- WHAT THE TASK ASKS
Return the opening lines of the material, word for word. End with the line that contains "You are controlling".

- SUPPLIED MATERIAL
########

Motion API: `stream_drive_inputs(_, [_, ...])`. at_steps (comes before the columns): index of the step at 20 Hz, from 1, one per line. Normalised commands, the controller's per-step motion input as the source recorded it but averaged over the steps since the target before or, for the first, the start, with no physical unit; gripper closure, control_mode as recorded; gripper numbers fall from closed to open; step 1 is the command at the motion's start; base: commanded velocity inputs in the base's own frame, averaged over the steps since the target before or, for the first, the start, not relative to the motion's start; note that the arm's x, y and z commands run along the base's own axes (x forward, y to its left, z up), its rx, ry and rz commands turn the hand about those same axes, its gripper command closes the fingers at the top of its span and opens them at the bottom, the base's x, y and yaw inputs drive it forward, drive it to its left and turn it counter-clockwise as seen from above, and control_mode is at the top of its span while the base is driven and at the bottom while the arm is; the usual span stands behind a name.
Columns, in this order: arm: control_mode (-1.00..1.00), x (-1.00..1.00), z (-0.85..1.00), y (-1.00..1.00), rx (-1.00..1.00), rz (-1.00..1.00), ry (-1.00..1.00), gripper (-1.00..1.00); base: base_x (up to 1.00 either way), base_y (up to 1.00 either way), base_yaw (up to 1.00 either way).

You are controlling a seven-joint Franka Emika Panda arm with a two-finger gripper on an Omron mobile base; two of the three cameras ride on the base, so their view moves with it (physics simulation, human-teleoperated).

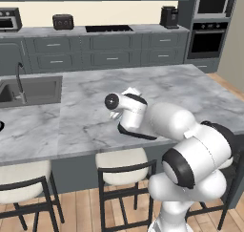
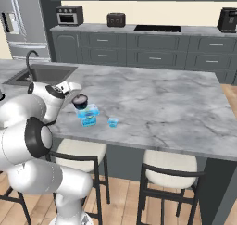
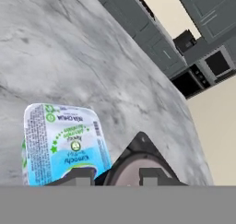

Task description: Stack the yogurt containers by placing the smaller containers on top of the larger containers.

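Observation:
My gripper (image 3: 114, 176) holds the small dark navy round cup (image 3: 138, 165), whose pale top faces the hand camera between the two fingertips. From the right base the dark cup (image 2: 80, 100) hangs at the gripper (image 2: 75, 97), right over the left rear part of the pale blue boxy pack (image 2: 87, 114); whether cup and pack touch I cannot tell. In the hand view the pack (image 3: 62, 142) lies just left of the cup, printed top up. The tiny light-blue cup (image 2: 113, 122) stands on the counter to the right of the pack, apart from it.
All this sits near the front edge of the grey marble island (image 2: 162, 103). A sink (image 2: 42, 74) with a faucet (image 2: 30, 57) lies to the left. Stools (image 2: 79, 151) stand below the front edge. My own arm (image 1: 143, 114) blocks the containers in the left base view.

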Motion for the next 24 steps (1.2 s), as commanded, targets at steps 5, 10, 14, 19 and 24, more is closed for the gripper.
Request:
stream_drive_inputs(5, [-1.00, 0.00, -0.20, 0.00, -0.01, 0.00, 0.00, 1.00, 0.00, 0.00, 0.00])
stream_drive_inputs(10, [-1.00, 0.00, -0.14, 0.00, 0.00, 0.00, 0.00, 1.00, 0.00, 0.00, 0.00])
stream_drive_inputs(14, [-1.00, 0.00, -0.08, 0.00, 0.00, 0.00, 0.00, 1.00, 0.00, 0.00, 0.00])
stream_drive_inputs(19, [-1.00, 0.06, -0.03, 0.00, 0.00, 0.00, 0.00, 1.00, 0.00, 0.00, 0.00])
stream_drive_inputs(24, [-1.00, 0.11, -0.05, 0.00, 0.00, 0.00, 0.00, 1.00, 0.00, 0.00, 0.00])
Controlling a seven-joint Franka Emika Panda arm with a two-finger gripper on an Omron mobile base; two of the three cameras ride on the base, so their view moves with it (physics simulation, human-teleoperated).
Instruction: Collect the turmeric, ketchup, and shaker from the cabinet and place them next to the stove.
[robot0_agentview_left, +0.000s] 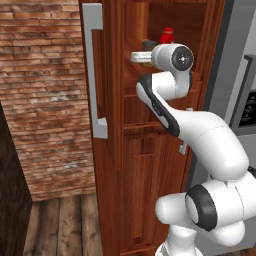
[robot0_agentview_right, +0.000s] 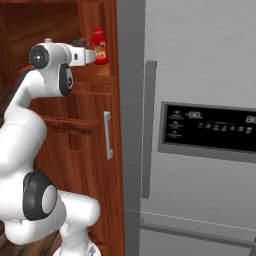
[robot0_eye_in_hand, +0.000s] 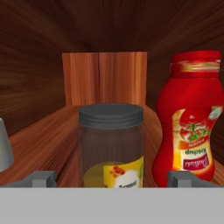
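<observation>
Turmeric (robot0_eye_in_hand: 111, 146) jar centred btwn wide-spread hand (robot0_eye_in_hand: 111, 179) fingers, ketchup (robot0_eye_in_hand: 190, 116) just right, no contact visible.

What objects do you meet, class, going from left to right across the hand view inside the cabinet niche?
shaker → turmeric → ketchup

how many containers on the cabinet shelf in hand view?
3. The turmeric jar sits centre, between the open gripper's fingertips; the ketchup stands right of it; the shaker is cut off at the left edge. More may sit outside the frame.
</observation>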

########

- WRITTEN ANSWER
Motion API: `stream_drive_inputs(_, [_, ...])`. at_steps (comes before the columns): index of the step at 20 Hz, from 1, one per line. Normalised commands, the controller's per-step motion input as the source recorded it but averaged over the steps since the target before or, for the first, the start, with no physical unit; gripper closure, control_mode as recorded; gripper numbers fall from closed to open; step 1 is the command at the motion's start; base: commanded velocity inputs in the base's own frame, averaged over the steps since the target before or, for the first, the start, not relative to the motion's start; note that the arm's x, y and z commands run along the base's own axes (x forward, y to its left, z up), its rx, ry and rz commands turn the hand about those same axes, its gripper command closes the fingers at the top of its span and opens them at the bottom, the base's x, y and yaw inputs drive it forward, drive it to its left and turn it counter-clockwise as seen from above, and control_mode is at the top of its span while the base is driven and at the bottom while the arm is; the usual span stands behind a name.
Columns, in this order: arm: control_mode (-1.00..1.00), x (-1.00..1.00), z (-0.85..1.00), y (-1.00..1.00), rx (-1.00..1.00), rz (-1.00..1.00), ry (-1.00..1.00), gripper (-1.00..1.00); base: base_x (up to 1.00 either way), base_y (up to 1.00 either way), base_yaw (up to 1.00 either way).

You are controlling a seven-joint Franka Emika Panda arm with a two-finger gripper on an Omron mobile base; two of the three cameras ride on the base, so their view moves with it (physics simulation, human-teleoperated).

No further answer is expected.